No pictures, nothing altered: return the data below.

-- Given material follows --

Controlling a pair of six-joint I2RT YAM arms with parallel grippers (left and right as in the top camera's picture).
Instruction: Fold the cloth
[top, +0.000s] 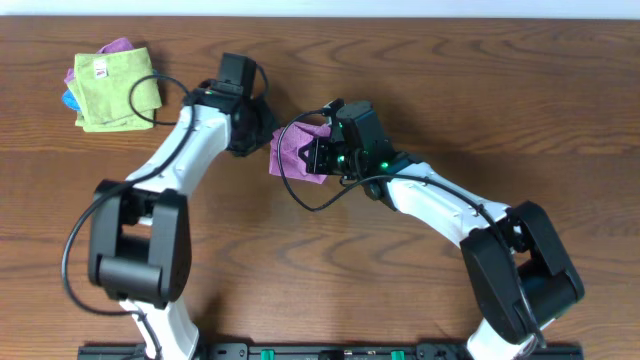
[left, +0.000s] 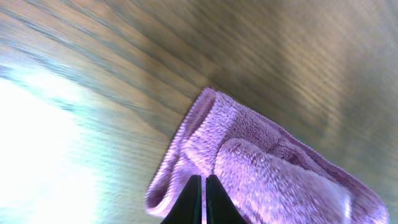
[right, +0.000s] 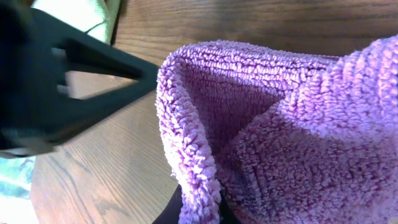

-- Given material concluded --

--- Response below ---
Controlling a pair of six-joint I2RT YAM arms with parallel grippers (left and right as in the top camera's picture).
Instruction: Fold the cloth
[top, +0.000s] 
[left, +0.000s] 
[right, +0.000s] 

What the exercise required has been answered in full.